- WHAT IS NEEDED:
Return the lines from the start of the data through the line with "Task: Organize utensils". Include both of those lines and no others.
※
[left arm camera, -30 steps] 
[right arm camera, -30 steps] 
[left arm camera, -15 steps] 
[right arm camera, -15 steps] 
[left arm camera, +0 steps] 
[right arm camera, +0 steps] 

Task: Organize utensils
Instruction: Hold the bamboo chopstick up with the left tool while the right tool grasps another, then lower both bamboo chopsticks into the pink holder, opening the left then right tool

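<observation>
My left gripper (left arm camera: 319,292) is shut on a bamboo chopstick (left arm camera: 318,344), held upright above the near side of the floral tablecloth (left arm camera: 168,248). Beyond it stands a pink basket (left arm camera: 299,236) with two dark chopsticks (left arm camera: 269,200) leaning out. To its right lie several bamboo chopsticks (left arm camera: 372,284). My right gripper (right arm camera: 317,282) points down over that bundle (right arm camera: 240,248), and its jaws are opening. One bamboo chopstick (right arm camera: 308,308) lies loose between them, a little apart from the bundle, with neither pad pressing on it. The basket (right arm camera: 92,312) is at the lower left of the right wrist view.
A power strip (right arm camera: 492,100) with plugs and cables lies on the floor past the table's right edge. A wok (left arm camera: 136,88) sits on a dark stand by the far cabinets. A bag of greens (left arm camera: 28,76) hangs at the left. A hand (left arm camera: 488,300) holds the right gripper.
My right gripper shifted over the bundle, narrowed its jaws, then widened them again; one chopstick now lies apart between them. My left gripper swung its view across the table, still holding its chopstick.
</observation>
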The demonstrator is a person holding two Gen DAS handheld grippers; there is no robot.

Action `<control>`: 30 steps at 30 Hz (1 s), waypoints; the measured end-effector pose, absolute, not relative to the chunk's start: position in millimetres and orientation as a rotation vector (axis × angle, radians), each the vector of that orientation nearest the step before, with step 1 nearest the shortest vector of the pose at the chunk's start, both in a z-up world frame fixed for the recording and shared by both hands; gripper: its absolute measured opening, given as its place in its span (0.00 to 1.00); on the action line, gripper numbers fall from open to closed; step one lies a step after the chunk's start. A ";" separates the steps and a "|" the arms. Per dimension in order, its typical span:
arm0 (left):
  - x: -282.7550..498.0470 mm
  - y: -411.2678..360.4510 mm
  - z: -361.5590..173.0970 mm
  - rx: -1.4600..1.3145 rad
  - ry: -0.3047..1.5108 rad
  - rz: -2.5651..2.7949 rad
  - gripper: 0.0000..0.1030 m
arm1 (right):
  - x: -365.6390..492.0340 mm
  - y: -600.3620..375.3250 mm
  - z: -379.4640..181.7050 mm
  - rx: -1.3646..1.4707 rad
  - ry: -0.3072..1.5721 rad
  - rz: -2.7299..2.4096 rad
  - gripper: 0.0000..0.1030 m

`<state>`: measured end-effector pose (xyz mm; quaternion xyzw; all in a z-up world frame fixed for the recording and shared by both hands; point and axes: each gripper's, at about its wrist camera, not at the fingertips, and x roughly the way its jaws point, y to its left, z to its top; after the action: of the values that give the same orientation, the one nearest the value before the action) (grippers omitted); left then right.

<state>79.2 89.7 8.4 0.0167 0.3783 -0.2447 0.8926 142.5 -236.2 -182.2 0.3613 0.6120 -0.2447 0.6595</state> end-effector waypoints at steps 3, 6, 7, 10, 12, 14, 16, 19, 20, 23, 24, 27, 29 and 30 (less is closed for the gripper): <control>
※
- TASK OUTPUT:
[left arm camera, -30 steps] 
[right arm camera, -30 steps] 
[left arm camera, -15 steps] 
[right arm camera, -15 steps] 
[left arm camera, +0 steps] 
[right arm camera, +0 steps] 

Task: Organize utensils

Exercise complete, with nothing further to add.